Wall Street fell short of rejoicing when Regeneron Pharmaceuticals Inc. popped the lid off Phase III data with sarilumab that met all endpoints in rheumatoid arthritis (RA), and the firm’s chief scientific officer, George Yancopoulos, said he knows why.
“If we were a different sort of company, this would have been a company-making or -breaking announcement, but a lot of people are viewing it as just another delivery from Regeneron,” he said.
“People consider us a mature company that has a lot of things going on,” Yancopoulos said. “We’re no longer a company where a Phase III program does a huge thing to the stock. What it speaks to is the depth and productivity of our organization.”
Shares (NASDAQ:REGN) closed Friday at $293.68, up $17.27.
The first fully human anti-IL-6R monoclonal antibody in RA, sarilumab was tested in patients who didn’t adequately respond to methotrexate (MTX).

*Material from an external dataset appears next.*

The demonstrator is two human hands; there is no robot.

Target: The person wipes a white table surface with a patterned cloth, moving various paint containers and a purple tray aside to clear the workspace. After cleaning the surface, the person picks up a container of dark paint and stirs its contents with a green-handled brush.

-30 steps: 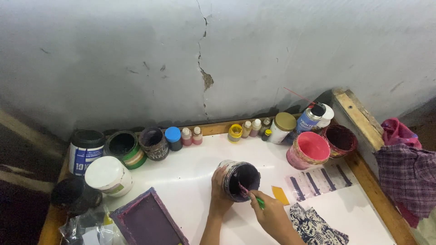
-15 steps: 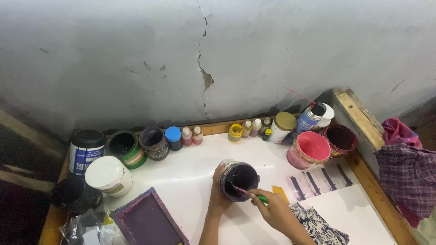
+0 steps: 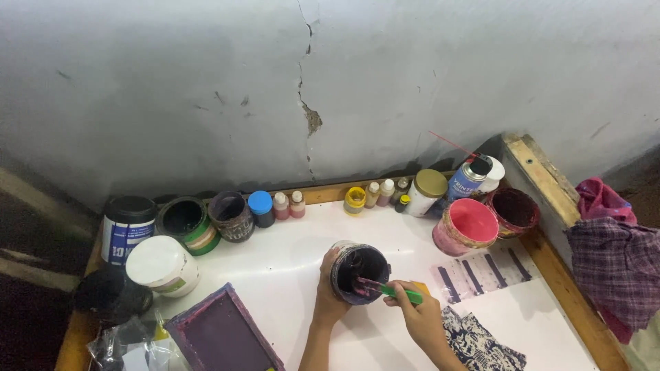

Combined with MTX, the drug, given every other week, improved disease signs and symptoms as well as physical function, and inhibited progression of joint damage.
Yancopoulos, who is also Tarrytown, N.Y.-based Regeneron’s founding scientist and president, called sarilumab – partnered with Paris-based Sanofi SA – “a competitive agent in an emerging therapeutic class that’s going to be critical in this disease and perhaps other disease categories.”
Signs and symptoms of improvements were measured by 20 percent gain in the American College of Rheumatology score (ACR20) at 24 weeks. They totaled 66 percent with 200 mg sarilumab, 58 percent with 150 mg sarilumab and 33 percent with placebo, all in combination with MTX.
Whether the subcutaneous drug inhibited more structural damage was measured by a change in the modified Van der Heijde total Sharp score at week 52. Those improvements amounted to 0.25 with 200 mg sarilumab, 0.90 with 150 mg sarilumab and 2.78 with placebo – all in combination, again, with MTX.
Bettered physical function, the third endpoint, was determined by a change from baseline in the Health Assessment Question-Disability score at 16 weeks
A 90 percent decrease in radiographic advance was seen in the 200-mg dose group vs. the placebo group, and safety findings turned up consistent with results from previous studies of sarilumab, but did include more infections and adverse events leading to withdrawal in the patient groups given sarilumab.
More Eylea Potential
All in all, analysts found, sarilumab looks as efficacious in RA as Actemra (tocilizumab), the first interleukin-6 receptor monoclonal antibody approved in the U.S., from Genentech, a unit of Basel, Switzerland-based Roche AG.
“Actemra has set a bar, and it’s an important bar,” Yancopoulos said. “The opportunity to have a second-in-class drug that is competitive and may even have some advantages could lead to a huge opportunity. That was certainly the story with the [anti-tumor necrosis factor drugs] in the same space,” he noted.
“What we were trying to do was come up with an every-other-week regimen, where we had two doses to provide flexibility to doctors and to patients, so that the higher dose would be in some ways competitive with their weekly dosing paradigm and the low dose might be competitive with their once-every-two-week paradigm, which they just launched,” he said. “Clearly the benefit with the higher dose, relative to placebo, is as good as anything that’s been achieved, and you have a slightly lower dose for patients who might have tolerability issues and so forth.”
Disease-modifying drugs that prevent joint destruction make up a “hot-button issue in the field,” and finding the right therapies has been “creating huge hurdles for the JAK kinase inhibitor programs,” such as New York-based Pfizer Inc.’s, Yancopoulos said. “It looks like, once again, we can say the data produced with sarilumab are as good as any that’s been produced in the field.”
Full results from the Phase III trial, called Mobility, will be presented at an upcoming medical conference, and three more are enrolling in RA, called Target, Ascertain and Compare. Though both doses of sarilumab showed clinically relevant and statistically significant improvements compared to placebo in all three co-primary endpoints (p < 0.0001), it was the 200-mg dose that analysts found a likely contender against Actemra.
Regeneron also disclosed approval in Japan of Eylea (aflibercept) for central retinal vein occlusion (CRVO). Sales of the blockbuster drug grew 23 percent in the third quarter over the same period last year. In the U.S., European Union (EU) and Japan, it was already approved for wet age-related macular degeneration (AMD); Eylea was approved earlier for CRVO, too, in the U.S., and the EU and Japan already had the AMD label.
The company submitted a supplemental biologics license application (sBLA) for Eylea in diabetic macular edema (DME) a year ahead of schedule and recently disclosed positive Phase III results in branched retinal vein occlusion, for which an sBLA is due in the months ahead.
DME, Yancopoulos told BioWorld Today, is “a huge opportunity in the U.S. and worldwide. It’s going to be much larger than CRVO, which is a phenomenally important setting because it [strikes] patients who acutely lose vision, and we can show that the drug benefits those patients, but it’s a relatively small population.”